Cettle Kooked is “where art and community meet.” The expected content and theme of the publication changes by the issue, which is what makes the zine so enjoyable for a diverse audience, even outside of Ramapo’s campus.

“I think the collage style is just a utility on Morgan's and my part to incorporate everything together, but however the zine looks after we finish putting it together, is the aesthetic that turns out,” Sokolska said. “But really, we try not to trap ourselves, which I think makes it really unique, heart-felt and exciting to put together every time.”

A recent and one of the most important elements of Cettle Kooked is its online platform.

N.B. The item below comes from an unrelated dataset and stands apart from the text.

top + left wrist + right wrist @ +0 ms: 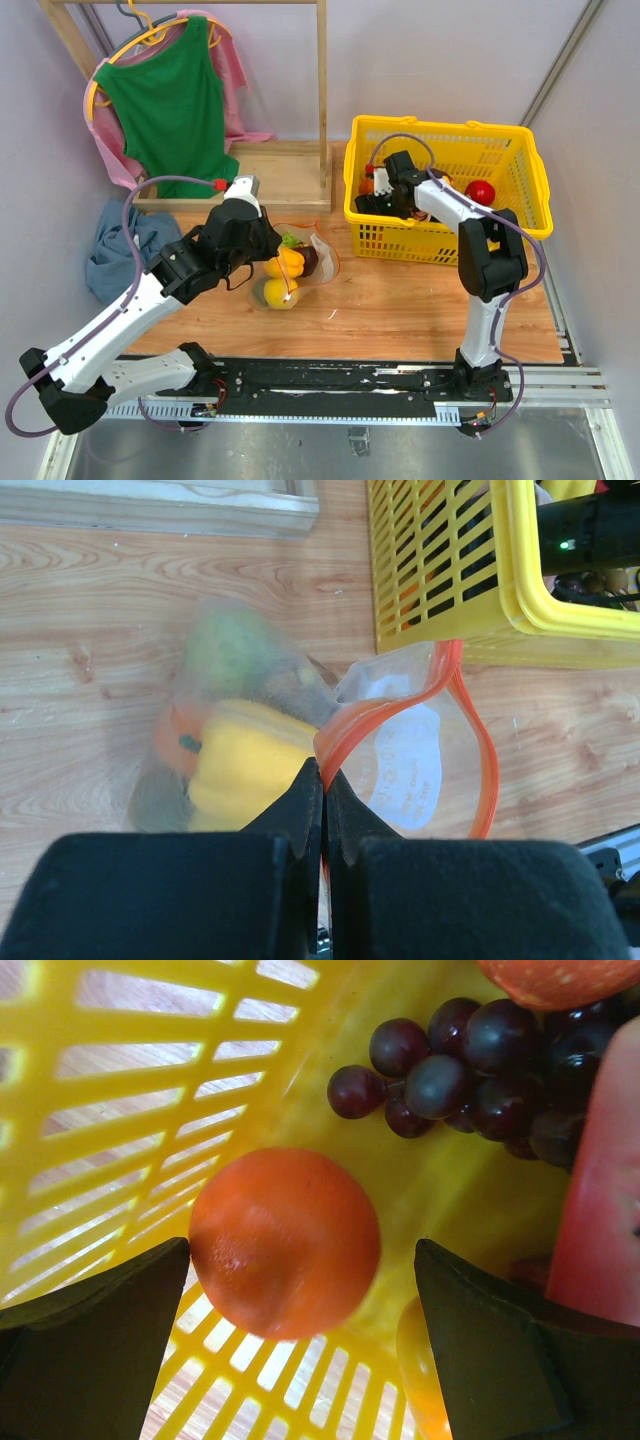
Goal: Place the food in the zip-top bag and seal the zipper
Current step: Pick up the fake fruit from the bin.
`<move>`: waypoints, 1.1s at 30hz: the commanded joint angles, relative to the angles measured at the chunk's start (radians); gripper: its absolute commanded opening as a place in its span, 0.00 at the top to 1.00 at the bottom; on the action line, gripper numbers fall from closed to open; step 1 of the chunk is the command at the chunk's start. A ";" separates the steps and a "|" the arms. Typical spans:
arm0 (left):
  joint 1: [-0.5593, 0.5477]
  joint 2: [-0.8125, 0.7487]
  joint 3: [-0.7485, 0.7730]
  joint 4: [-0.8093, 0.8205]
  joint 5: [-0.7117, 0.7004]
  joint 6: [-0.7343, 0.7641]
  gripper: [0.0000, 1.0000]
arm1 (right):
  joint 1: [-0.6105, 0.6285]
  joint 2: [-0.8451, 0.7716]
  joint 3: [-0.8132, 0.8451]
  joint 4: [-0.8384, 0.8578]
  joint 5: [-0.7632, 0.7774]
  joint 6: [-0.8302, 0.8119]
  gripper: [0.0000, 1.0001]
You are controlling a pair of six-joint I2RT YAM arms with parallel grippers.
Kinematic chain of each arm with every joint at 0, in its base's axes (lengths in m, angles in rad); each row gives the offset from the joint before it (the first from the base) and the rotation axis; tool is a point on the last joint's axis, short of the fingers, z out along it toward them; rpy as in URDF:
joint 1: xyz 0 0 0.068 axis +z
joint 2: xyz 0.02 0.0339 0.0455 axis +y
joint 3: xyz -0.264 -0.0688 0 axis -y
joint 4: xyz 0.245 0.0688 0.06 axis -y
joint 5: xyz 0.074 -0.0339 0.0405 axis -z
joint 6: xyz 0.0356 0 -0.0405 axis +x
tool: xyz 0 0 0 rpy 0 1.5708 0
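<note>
The clear zip-top bag [295,265] lies on the wooden table with its mouth open toward the basket; yellow, green and dark food shows inside it [240,765]. My left gripper [322,780] is shut on the bag's orange-red zipper strip [470,720] at the mouth edge. My right gripper [300,1290] is open, low in the yellow basket's [520,215] left corner, with an orange ball [285,1240] between its fingers, nearer the left finger. Dark purple grapes [470,1070], a red slice [600,1190] and a yellow piece [425,1370] lie around it.
A red fruit [481,191] lies in the basket's right part. A wooden clothes rack [250,175] with a green top [170,100] stands at the back left. A blue cloth [115,250] lies at the left table edge.
</note>
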 commanded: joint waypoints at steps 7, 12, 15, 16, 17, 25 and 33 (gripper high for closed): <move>0.006 0.007 -0.007 0.058 0.008 0.005 1.00 | -0.018 0.075 -0.009 0.006 -0.019 0.010 0.15; 0.006 0.002 -0.006 0.056 0.006 0.003 1.00 | -0.020 0.000 -0.016 -0.003 0.001 0.025 0.35; 0.005 0.001 -0.002 0.053 0.000 0.002 1.00 | -0.019 -0.067 -0.023 -0.014 0.029 0.037 0.43; 0.006 0.001 -0.002 0.052 0.000 0.001 1.00 | -0.020 -0.097 -0.025 -0.018 0.040 0.040 0.45; 0.006 0.000 -0.001 0.051 -0.001 -0.001 1.00 | -0.019 -0.121 -0.028 -0.024 0.049 0.043 0.45; 0.006 -0.006 -0.016 0.062 0.005 -0.015 1.00 | -0.017 -0.327 -0.036 -0.062 0.123 0.072 0.47; 0.006 -0.007 -0.015 0.062 -0.004 -0.020 1.00 | 0.018 -0.535 0.000 -0.111 0.154 0.075 0.47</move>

They now regularly post on their Instagram page as a replacement to the printed zine distribution due to the pandemic, and they update their Linktree website with new zine content and various resources regarding local and countrywide social movements. 

Last June, they hosted an Instagram Live interview with Ramapo student activist Khalisah Hameed that included perspectives on appropriate allyship, art’s role in activism and being a Black artist during the uprising of the Black Lives Matter movement.

“This was a really great and informative discussion,” Ramapo student Autumn Laird commented on the stream. “These are all important topics that were brought more into focus and openly discussed.”

And while what’s shown on the pages is telling of what Cettle Kooked truly stands for, you may be wondering where the peculiar name originated from. Morgan Wall has the answer.

“We were sitting down to lunch and there was a bag of kettle cooked chips, and that was it.” The first letter of each word was swapped because “the other way looks so wrong.”